A kerb, evento tradicional festivo e religioso alemão, algo semelhante as quermesses de todo o interior do Brasil, estava sendo realizada em comemoração ao aniversário da Associação Comercial. Nem a forte chuva afastou as pessoas do evento, fosse na missa, fosse no almoço, fosse nas apresentações artísticas. Os ‘Goela Seca’ incansavelmente tocaram em diversos momentos, ora caminhando entre as mesas, ora debaixo da grande tenda montada. Só não tocaram dentro da igreja pois a chuva era um convite para que as pessoas de lá saíssem apressadas, para que debaixo de seus guarda-chuvas ou dentro de seus carros se deslocassem até o local onde as outras atividades aconteceriam.

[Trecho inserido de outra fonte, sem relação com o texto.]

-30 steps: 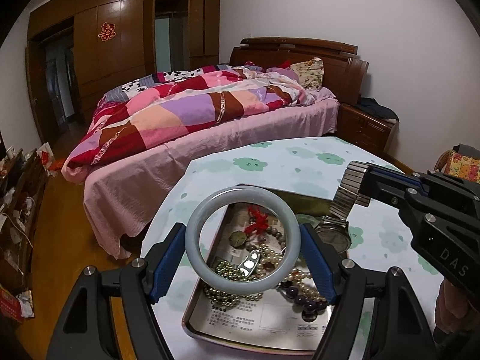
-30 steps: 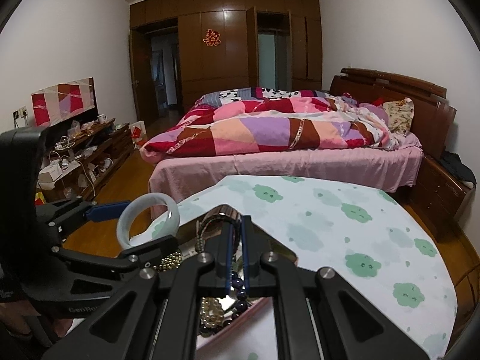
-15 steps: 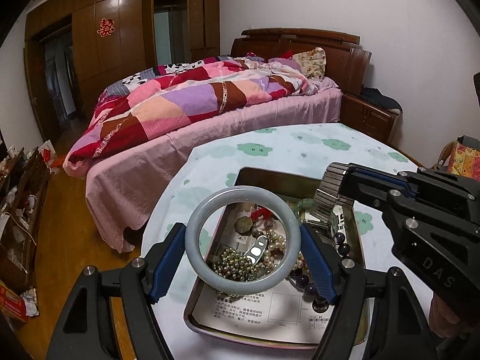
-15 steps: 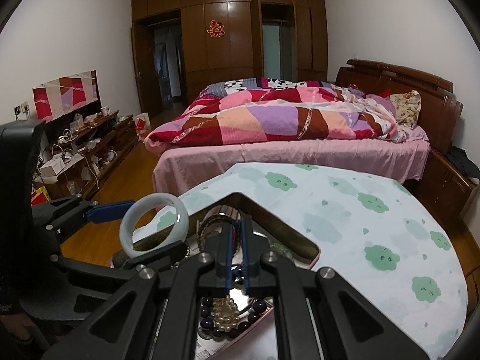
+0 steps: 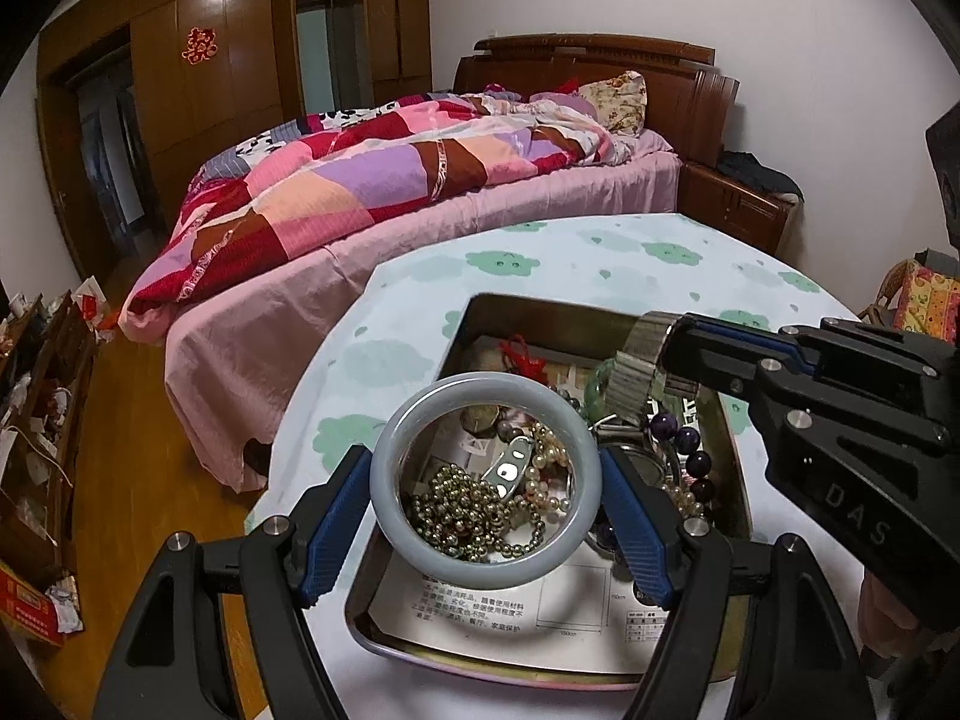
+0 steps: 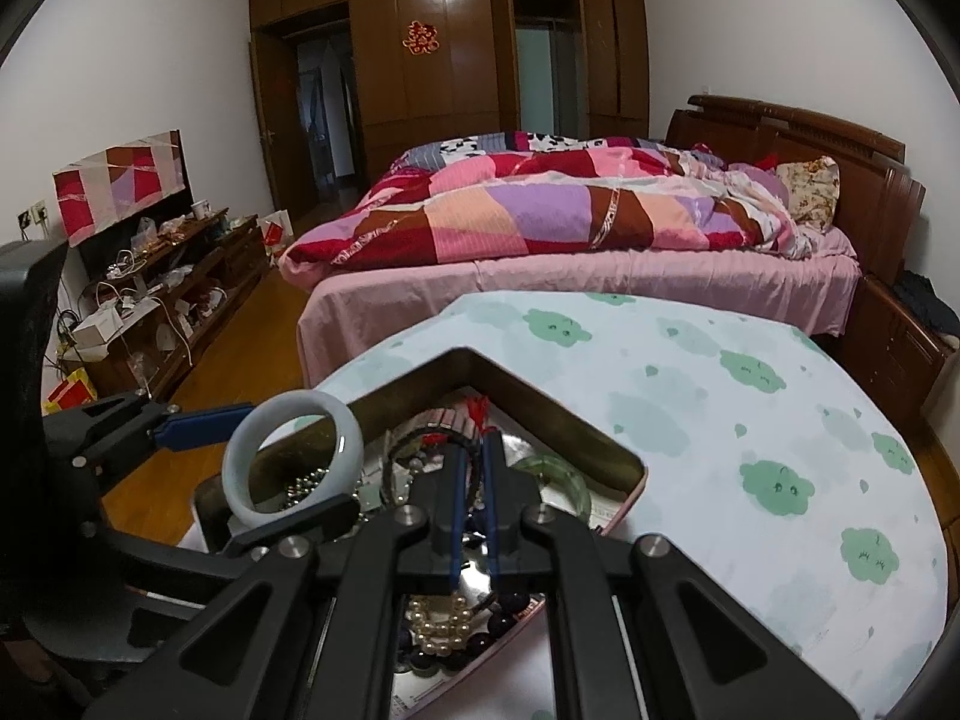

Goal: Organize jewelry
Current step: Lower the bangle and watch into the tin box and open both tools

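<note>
Jewelry fills an open rectangular metal tin (image 5: 480, 315) on a round table under a pale cloth with green cloud prints (image 5: 540, 258). At left, the left gripper (image 5: 486, 483) clamps a pale grey-green jade bangle (image 5: 390, 480) across its width, held above the tin with its opening facing the camera. At right, the right gripper (image 5: 672, 348), jaws nearly together, pinches a silver metal expansion watch band (image 5: 630, 378), which hangs with its long axis roughly vertical over the tin's right half. Judged step: sorting pieces lifted from the tin; the next move calls for carrying each piece to its own resting place.
</note>
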A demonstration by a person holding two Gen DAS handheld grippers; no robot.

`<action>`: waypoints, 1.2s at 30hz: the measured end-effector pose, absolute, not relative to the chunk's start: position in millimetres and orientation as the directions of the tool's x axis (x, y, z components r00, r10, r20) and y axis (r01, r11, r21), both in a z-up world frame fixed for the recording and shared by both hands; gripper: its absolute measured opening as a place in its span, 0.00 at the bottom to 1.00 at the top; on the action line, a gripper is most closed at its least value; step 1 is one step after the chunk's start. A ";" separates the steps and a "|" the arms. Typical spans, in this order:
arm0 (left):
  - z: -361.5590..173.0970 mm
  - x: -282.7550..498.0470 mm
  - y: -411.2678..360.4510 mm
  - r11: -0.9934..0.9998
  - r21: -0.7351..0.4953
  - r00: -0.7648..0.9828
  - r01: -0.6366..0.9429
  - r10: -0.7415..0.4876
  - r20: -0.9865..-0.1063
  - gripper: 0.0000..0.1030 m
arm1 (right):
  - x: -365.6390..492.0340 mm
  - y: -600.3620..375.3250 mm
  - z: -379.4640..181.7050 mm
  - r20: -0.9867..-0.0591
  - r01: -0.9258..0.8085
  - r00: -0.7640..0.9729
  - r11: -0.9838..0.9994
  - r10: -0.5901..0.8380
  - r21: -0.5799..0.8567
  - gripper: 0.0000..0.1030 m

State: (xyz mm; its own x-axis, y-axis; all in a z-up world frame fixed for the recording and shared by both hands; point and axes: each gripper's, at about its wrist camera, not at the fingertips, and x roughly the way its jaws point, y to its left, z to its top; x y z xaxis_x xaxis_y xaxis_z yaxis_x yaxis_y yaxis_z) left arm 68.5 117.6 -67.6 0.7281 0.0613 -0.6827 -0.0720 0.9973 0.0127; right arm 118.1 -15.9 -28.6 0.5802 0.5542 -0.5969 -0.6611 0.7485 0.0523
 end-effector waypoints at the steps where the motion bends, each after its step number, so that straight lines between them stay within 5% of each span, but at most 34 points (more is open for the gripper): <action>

Apesar dos celulares, carros importados e um horizonte nublado composto por fios e antenas, parecia um tempo/espaço suspenso, como se uma máquina do tempo nos transportasse diretamente séculos atrás, quando apenas o trabalho, a fé e a música do povo alemão estabelecido no Rio Grande do Sul era o que trazia conforto espiritual. Hoje, talvez um pouco mais aliviados de todas as dificuldades, parecem sorrir mais soltos com aquela música, faceiros. E com um enorme respeito pelos músicos, independente de quem sejam, por oportunizarem essa alegria em forma de nota musical.